Task details
Repeat verbatim, and only, the lines of the data below, beginning at the line that contains "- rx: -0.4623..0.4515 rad" and stopping after the line that contains "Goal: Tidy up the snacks".

Given data
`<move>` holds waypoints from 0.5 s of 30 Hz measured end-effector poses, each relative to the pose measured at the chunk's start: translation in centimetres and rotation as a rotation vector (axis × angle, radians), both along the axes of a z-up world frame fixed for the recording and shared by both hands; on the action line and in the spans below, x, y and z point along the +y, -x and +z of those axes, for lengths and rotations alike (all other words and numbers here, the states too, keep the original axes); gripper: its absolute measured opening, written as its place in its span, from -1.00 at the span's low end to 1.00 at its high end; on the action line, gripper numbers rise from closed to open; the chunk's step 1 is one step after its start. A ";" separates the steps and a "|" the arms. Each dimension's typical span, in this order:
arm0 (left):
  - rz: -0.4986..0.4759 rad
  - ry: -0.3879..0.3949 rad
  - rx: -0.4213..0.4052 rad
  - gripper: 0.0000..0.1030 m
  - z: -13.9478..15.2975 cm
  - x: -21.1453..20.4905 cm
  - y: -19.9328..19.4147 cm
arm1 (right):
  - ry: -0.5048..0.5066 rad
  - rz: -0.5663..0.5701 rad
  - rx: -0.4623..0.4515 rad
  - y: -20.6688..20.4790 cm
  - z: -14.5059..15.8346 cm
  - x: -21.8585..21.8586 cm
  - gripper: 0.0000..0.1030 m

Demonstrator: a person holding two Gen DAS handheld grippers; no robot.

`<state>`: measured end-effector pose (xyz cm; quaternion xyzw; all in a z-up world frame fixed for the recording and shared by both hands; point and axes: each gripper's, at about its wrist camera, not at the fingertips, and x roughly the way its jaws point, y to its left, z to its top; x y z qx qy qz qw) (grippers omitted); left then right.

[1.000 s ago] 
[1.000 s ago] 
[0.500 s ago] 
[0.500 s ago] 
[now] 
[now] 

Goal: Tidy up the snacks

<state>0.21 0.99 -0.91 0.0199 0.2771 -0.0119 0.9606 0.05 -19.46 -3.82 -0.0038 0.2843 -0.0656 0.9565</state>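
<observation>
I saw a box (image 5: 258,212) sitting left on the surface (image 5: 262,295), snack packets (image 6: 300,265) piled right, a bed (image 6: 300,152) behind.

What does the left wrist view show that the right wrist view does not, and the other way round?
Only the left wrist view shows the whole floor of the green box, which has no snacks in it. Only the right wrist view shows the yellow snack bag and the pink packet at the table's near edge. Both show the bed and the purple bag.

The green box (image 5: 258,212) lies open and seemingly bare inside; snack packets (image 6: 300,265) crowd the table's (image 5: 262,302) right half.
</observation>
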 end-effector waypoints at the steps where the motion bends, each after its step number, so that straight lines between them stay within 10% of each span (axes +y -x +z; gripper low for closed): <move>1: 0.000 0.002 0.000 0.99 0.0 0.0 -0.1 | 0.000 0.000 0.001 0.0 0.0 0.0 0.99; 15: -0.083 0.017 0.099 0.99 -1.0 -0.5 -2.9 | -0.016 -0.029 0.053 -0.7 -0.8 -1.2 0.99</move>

Solution below
  - rx: -0.4623..0.4515 rad
  - y: -20.6688..20.4790 cm
  - z: -14.5059..15.8346 cm
  - x: -21.8585..21.8586 cm
  - gripper: 0.0000..0.1030 m

Demonstrator: a person holding two Gen DAS handheld grippers; no robot.

`<state>`: measured end-effector pose (xyz cm; quaternion xyzw; all in a z-up world frame fixed for the recording and shared by both hands; point and axes: each gripper's, at about its wrist camera, not at the fingertips, and x roughly the way its jaws point, y to its left, z to its top; x y z qx qy qz qw) (grippers omitted); left then right.

[1.000 s ago] 
[1.000 s ago] 
[0.500 s ago] 
[0.500 s ago] 
[now] 
[now] 

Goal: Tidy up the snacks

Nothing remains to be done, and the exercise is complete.